Last week, Hyundai and Kia’s achievement was made official: Korean cars had eclipsed Japanese autos in quality. J.D. Power rated the mass-market auto brands tops for initial quality, with Kia just behind No. 1 Porsche and Hyundai, No. 4 behind Jaguar. Porsche and Jaguar are niche luxury brands.
For the sister automakers, the endorsement was sweet recognition; but it hardly shocked a global industry of competitors and analysts that had been tracking their steady improvement for a decade. The strategies that Hyundai and Kia used to leapfrog Japanese brands like Toyota and German brands like Mercedes-Benz proved not just straightforward, deliberate and stunningly effective – but more or less transparent to those who bothered to watch.
The remarkable reversal of fortune that vaulted Hyundai and Kia past the Japanese auto industry, in terms of the initial quality of their vehicles, can be traced to three factors. Chief among them was a commitment to quality. Hyundai – which controls the two affiliated South Korean brands – recognized that quality was poor and that without vast improvement the automakers had no chance of succeeding in the U.S. In 1998, Hyundai enacted a consistent and dedicated corporate directive to place quality before all else.
“The laser-like focus on quality began to be measured, written into performance reviews and everything else the companies were doing,” said John Krafcik, president of TrueCar Inc., in an interview. Krafcik joined Hyundai in 2004 served until 2013 as chief executive of its U.S. operations.
Don Southerton, a U.S.-based specialist in Korean culture and a consultant to Hyundai and Kia, explained in an interview that “both companies maintained a single message about quality that hasn’t wavered in all those years, supported by the belief that you have to end up with this kind of results.”
Prior to the release of a new model Sonata midsize sedan built in Alabama, which now competes against such stalwarts as Toyota Camry and Ford Fusion, engineers “took it apart again and again and again until they were satisfied they’d uncovered every potential problem or defect,” Southerton said.
The Hyundai Excel, a subcompact imported from South Korea and selling for as low as $10,000, established the automaker in the 1990s as a maker of cheap, flimsy transportation. Recalls, complaints and poor consumer ratings forced the automaker in 1998 to offer a ten-year, 100,000-mile warranty – the industry’s most generous.
“Korea Inc. in those days was all about how many units you could sell,” Southerton said. “The paradigm shifted in the 1990s when Korean industry watched Samsung gain success by embracing quality.”
Equally key to the turnaround: Chung Moong-koo became the new and much-revered chief executive of Hyundai.
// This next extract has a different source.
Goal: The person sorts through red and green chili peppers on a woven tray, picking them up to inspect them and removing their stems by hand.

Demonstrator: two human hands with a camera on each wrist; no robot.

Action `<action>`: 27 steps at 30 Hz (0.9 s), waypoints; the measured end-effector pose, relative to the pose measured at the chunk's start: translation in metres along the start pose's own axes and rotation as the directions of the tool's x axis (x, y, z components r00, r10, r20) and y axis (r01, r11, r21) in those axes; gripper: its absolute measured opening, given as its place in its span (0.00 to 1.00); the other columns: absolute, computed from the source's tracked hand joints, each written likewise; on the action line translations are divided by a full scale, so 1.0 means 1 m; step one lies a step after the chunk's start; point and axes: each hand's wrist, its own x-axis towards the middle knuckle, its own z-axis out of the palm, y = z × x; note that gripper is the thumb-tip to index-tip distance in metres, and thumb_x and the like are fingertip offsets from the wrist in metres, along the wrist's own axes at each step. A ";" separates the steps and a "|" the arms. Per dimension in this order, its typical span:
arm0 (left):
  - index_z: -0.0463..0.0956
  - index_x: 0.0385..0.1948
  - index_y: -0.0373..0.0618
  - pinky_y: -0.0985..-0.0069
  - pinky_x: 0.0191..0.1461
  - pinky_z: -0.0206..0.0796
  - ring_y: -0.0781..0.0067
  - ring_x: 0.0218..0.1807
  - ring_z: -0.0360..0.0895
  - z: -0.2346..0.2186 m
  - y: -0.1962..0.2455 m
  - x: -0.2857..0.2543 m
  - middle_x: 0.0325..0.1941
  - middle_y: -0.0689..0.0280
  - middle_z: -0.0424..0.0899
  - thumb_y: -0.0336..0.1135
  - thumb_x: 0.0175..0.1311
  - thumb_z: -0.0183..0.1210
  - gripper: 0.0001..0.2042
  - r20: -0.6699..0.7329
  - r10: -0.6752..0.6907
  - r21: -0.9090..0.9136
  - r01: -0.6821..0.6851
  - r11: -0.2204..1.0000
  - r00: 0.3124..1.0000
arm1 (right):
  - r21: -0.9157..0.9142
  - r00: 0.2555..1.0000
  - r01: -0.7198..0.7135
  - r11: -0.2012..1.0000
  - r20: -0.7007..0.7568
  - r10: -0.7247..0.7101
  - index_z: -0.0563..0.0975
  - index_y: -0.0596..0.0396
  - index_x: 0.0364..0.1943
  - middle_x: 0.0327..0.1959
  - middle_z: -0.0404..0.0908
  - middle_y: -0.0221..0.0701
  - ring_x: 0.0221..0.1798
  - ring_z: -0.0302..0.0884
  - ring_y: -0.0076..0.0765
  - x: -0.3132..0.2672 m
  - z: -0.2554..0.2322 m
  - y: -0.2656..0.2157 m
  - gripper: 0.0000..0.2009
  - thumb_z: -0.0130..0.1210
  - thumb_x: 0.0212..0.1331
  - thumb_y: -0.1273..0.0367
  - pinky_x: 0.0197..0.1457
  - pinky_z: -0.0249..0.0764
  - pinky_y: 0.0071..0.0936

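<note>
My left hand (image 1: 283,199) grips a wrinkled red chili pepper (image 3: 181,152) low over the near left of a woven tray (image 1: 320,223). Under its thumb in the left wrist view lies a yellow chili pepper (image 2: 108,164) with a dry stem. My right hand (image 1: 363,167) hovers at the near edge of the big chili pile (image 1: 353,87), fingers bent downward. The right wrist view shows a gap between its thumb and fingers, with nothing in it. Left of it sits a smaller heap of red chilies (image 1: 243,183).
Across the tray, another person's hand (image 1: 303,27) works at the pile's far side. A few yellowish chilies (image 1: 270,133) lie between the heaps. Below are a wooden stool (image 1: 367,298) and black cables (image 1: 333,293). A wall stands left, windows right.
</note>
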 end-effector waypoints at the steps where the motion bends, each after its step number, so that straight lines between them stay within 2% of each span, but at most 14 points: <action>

Chung, the son of a peasant farmer, repaired trucks for the U.S. Army as a youth and rose to become chairman and chief executive of Hyundai Motor and Kia Motors in 2000.
Unwavering obedience to his rule by subordinates has been a hallmark of his tenure: Chung’s orders and initiatives are carried out swiftly, meticulously and without question.
Nevertheless, “Hyundai was always very open to criticism and suggestions,” Krafcik said. “Sometimes at automakers the engineers resist feedback from consumers.”
Finally, the third factor: the automakers accepted that their cars lacked eye-catching design.
In 2006, amid criticism from U.S. reviewers that their vehicles looked “weird” and worse, Hyundai poached Peter Schreyer, an Audi designer who had gained renown for his role in the Audi TT sports coupe. Almost immediately, the reviews improved. Under his guidance, the award-winning Kia Soul and others were created. Earlier this month, Hyundai hired Luc Donckerwolke, another Audi designer, to succeed Schreyer, who will retire in two years.